BEGIN Information shown

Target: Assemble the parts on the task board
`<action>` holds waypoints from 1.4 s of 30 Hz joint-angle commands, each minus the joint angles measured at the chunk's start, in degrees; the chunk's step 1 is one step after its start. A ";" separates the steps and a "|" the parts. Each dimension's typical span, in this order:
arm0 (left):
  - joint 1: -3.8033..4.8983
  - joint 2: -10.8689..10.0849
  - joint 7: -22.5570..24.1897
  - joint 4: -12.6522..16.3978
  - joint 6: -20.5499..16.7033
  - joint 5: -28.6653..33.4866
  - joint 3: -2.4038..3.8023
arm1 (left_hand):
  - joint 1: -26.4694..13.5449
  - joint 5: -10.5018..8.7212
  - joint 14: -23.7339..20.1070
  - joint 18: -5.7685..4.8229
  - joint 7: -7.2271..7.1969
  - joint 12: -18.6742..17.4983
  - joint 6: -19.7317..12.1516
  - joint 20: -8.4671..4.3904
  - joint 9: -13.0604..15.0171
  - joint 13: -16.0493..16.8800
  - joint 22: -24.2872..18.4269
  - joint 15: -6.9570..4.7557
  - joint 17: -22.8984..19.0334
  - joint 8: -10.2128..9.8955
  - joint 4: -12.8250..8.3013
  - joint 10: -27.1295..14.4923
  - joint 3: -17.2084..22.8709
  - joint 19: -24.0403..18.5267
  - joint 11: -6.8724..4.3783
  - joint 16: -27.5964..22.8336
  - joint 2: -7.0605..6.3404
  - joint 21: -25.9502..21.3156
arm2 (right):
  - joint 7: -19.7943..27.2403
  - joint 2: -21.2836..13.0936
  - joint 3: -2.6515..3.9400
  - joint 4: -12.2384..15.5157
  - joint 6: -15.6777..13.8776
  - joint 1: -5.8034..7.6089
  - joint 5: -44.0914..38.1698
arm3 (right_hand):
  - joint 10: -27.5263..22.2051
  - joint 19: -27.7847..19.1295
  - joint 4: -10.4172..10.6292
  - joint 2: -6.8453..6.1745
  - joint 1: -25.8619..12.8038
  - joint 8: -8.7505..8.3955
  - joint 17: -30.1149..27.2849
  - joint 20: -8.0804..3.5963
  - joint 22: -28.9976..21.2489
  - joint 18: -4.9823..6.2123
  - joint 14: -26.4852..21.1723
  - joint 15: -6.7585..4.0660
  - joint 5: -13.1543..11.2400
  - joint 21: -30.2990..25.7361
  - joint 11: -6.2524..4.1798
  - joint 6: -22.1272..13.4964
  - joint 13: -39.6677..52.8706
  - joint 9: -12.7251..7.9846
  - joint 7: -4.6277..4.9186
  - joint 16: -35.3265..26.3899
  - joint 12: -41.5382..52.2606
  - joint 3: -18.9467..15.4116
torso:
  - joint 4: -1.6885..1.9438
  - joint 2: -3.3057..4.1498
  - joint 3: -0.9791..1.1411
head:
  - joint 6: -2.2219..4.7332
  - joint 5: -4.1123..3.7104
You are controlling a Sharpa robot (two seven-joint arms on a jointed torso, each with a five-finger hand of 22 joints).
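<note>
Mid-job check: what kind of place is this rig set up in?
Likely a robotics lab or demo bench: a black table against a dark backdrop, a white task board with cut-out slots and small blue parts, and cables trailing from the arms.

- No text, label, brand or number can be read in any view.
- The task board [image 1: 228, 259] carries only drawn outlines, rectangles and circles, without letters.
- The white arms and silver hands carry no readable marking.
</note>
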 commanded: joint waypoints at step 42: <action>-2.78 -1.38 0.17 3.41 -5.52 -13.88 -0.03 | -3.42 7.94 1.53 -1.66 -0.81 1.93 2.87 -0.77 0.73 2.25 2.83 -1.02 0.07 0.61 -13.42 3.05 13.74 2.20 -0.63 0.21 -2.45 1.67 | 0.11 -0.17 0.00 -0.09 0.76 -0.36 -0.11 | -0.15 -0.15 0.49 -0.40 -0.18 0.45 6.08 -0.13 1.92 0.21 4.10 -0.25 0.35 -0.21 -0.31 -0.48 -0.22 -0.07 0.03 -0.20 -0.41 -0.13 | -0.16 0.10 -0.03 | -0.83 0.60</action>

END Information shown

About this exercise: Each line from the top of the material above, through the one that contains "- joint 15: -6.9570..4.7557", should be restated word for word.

Expected answer:
Target: Assemble the parts on the task board
`<action>` holds waypoints from 1.4 s of 30 Hz joint-angle commands, each minus the joint angles measured at the chunk's start, in degrees; the chunk's step 1 is one step after its start. A ";" separates the steps and a "|" the parts. Each dimension's typical span, in this order:
arm0 (left):
  - joint 1: -3.8033..4.8983
  - joint 2: -10.8689..10.0849
  - joint 7: -22.5570..24.1897
  - joint 4: -12.6522..16.3978
  - joint 6: -20.5499..16.7033
  - joint 5: -28.6653..33.4866
  - joint 3: -2.4038..3.8023
arm1 (left_hand):
  - joint 1: -26.4694..13.5449
  - joint 5: -10.5018..8.7212
  - joint 14: -23.7339..20.1070
  - joint 18: -5.7685..4.8229
  - joint 7: -7.2271..7.1969
  - joint 12: -18.6742..17.4983
  - joint 6: -19.7317..12.1516
  - joint 20: -8.4671..4.3904
  - joint 9: -13.0604..15.0171
  - joint 13: -16.0493..16.8800
  - joint 22: -24.2872..18.4269
  - joint 15: -6.9570..4.7557

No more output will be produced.